— To do —
Give back every record below precisely as written.

»»

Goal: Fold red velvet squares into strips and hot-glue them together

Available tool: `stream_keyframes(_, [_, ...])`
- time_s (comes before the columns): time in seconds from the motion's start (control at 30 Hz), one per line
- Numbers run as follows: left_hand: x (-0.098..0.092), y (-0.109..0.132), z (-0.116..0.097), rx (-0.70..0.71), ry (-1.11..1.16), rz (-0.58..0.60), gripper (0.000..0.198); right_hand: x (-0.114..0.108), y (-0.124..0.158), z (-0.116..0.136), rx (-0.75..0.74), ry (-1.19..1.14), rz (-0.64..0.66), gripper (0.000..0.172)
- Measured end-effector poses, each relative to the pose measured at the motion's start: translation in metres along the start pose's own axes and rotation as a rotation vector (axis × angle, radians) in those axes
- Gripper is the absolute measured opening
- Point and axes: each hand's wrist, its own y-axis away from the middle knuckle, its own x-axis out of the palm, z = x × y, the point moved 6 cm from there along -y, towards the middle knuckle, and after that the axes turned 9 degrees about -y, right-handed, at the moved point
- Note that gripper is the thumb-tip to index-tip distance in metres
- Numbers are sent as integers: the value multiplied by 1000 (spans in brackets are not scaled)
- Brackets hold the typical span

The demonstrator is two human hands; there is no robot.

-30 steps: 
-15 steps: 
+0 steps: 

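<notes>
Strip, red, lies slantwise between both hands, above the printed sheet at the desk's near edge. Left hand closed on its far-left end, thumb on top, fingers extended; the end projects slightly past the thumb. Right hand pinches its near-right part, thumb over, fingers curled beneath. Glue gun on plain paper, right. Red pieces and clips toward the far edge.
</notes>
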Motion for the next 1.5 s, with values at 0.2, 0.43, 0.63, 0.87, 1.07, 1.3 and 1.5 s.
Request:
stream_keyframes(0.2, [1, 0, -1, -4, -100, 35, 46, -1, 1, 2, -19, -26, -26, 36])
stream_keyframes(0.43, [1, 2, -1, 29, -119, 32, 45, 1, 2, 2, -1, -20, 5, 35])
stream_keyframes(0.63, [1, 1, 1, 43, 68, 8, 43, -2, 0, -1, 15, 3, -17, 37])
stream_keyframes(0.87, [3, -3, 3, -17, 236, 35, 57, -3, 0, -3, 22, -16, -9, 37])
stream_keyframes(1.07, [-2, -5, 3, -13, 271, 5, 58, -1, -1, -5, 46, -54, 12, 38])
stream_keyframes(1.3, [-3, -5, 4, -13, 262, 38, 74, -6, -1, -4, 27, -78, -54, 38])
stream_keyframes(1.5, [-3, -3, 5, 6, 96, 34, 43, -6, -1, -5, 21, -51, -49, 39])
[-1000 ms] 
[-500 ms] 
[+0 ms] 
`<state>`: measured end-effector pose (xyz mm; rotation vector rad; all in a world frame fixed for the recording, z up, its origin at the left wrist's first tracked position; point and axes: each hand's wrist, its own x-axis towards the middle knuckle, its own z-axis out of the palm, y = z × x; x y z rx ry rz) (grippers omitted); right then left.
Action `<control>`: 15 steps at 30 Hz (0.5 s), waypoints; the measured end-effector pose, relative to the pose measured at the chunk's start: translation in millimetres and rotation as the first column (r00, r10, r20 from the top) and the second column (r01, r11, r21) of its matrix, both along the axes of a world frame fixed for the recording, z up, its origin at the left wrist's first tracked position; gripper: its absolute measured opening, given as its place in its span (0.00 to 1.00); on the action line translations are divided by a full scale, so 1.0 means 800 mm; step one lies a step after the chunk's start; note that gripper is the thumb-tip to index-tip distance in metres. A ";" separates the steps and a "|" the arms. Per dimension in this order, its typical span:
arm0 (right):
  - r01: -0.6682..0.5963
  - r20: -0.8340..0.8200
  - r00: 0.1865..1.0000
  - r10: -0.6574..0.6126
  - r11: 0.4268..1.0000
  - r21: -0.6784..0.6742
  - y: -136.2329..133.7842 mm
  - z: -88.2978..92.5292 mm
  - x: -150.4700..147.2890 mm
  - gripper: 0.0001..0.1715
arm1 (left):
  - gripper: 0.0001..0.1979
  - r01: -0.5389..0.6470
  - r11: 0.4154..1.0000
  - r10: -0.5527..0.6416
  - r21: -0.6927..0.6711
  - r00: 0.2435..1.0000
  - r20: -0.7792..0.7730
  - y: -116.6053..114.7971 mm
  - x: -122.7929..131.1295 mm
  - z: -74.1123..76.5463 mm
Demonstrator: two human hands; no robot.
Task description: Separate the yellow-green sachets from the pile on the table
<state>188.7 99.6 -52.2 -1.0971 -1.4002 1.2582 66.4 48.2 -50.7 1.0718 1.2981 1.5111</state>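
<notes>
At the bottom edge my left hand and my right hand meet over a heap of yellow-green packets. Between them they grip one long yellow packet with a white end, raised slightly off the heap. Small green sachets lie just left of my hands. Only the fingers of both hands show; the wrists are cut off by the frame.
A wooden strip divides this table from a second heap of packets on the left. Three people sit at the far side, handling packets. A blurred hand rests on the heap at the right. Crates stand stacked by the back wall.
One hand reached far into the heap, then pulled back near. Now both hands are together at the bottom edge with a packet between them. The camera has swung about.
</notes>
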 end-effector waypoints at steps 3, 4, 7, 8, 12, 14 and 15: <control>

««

— Exercise result —
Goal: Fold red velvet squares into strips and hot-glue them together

Available tool: `stream_keyframes(_, [_, ...])`
- time_s (comes before the columns): time in seconds from the motion's start (control at 30 Hz), one per line
- Numbers run as follows: left_hand: x (-0.098..0.092), y (-0.109..0.132), z (-0.116..0.097), rx (-0.70..0.71), ry (-1.11..1.16), rz (-0.58..0.60), gripper (0.000..0.198); right_hand: x (-0.114..0.108), y (-0.124..0.158), z (-0.116..0.136), rx (-0.75..0.74), ry (-1.19..1.14), rz (-0.64..0.66), gripper (0.000..0.172)
- Measured end-effector poses, each relative to the pose measured at the motion's start: translation in metres along the start pose's own axes and rotation as a rotation vector (axis × angle, radians) in those axes
- Gripper is the absolute measured opening
- Point and axes: each hand's wrist, its own y-axis away from the middle knuckle, its own x-axis out of the palm, z = x × y, the point moved 6 cm from there along -y, towards the middle knuckle, and after that the axes turned 9 degrees about -y, right-handed, at the moved point
- Note that gripper is the thumb-tip to index-tip distance in metres
- Numbers are sent as integers: the value multiplied by 1000 (spans in brackets are not scaled)
- Brackets hold the typical span

The demonstrator is two human hands; there is no robot.

-30 steps: 
-15 steps: 
+0 steps: 

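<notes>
Strip, red, lies slantwise between both hands, above the printed sheet at the desk's near edge. Left hand closed on its far-left end, thumb on top, fingers extended; the end projects slightly past the thumb. Right hand pinches its near-right part, thumb over, fingers curled beneath. Glue gun on plain paper, right. Red pieces and clips toward the far edge.
</notes>
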Motion for the next 1.5 s, with values at 0.2, 0.43, 0.63, 0.87, 1.07, 1.3 and 1.5 s.
Request:
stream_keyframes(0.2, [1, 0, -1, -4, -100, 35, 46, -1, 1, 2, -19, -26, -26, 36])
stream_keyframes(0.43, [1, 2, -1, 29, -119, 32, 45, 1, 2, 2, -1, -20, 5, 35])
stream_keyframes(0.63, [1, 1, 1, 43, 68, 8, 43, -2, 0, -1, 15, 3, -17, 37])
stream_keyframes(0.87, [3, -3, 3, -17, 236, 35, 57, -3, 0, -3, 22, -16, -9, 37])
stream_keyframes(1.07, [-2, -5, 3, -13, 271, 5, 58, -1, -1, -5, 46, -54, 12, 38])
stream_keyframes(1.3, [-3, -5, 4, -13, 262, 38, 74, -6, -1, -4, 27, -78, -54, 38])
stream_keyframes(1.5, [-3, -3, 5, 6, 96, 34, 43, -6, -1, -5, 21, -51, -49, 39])
[-1000 ms] 
[-500 ms] 
[+0 ms] 
`<state>`: measured end-effector pose (xyz mm; rotation vector rad; all in a world frame fixed for the recording, z up, its origin at the left wrist's first tracked position; point and axes: each hand's wrist, its own x-axis towards the middle knuckle, its own z-axis out of the palm, y = z × x; x y z rx ry rz) (grippers omitted); right then left.
Action `<control>`: 15 steps at 30 Hz (0.5 s), waypoints; the measured end-effector pose, relative to the pose measured at the chunk's start: translation in millimetres and rotation as the first column (r00, r10, r20 from the top) and the second column (r01, r11, r21) of its matrix, both along the axes of a world frame fixed for the recording, z up, its origin at the left wrist's first tracked position; gripper: its absolute measured opening, given as its place in its span (0.00 to 1.00); on the action line translations are divided by a full scale, so 1.0 means 800 mm; step one lies a step after the chunk's start; note that gripper is the thumb-tip to index-tip distance in metres. A ";" separates the steps and a "|" the arms. Per dimension in this order, its typical span:
arm0 (right):
  - r01: -0.6682..0.5963
  - r20: -0.8340..0.8200
  - r00: 0.1865..1.0000
  - r10: -0.6574..0.6126
  - r11: 0.4268..1.0000
  - r21: -0.6784..0.6742
  - y: -136.2329..133.7842 mm
  - z: -88.2978..92.5292 mm
  - x: -150.4700..147.2890 mm
  - gripper: 0.0001..0.1715
arm1 (left):
  - gripper: 0.0001..0.1979
  - r01: -0.5389..0.6470
  - r11: 0.4154..1.0000
  - r10: -0.5527..0.6416
  - r21: -0.6927..0.6711
  - r00: 0.2435..1.0000
  - r20: -0.7792..0.7730
  - y: -116.6053..114.7971 mm
  - x: -122.7929..131.1295 mm
  - z: -74.1123..76.5463 mm
Demonstrator: two human hands; no robot.
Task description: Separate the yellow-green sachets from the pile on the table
<state>188.7 99.6 -52.2 -1.0971 -1.4002 1.2582 66.4 48.2 -50.7 1.0718 1.2981 1.5111</state>
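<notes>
At the bottom edge my left hand and my right hand meet over a heap of yellow-green packets. Between them they grip one long yellow packet with a white end, raised slightly off the heap. Small green sachets lie just left of my hands. Only the fingers of both hands show; the wrists are cut off by the frame.
A wooden strip divides this table from a second heap of packets on the left. Three people sit at the far side, handling packets. A blurred hand rests on the heap at the right. Crates stand stacked by the back wall.
One hand reached far into the heap, then pulled back near. Now both hands are together at the bottom edge with a packet between them. The camera has swung about.
</notes>
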 end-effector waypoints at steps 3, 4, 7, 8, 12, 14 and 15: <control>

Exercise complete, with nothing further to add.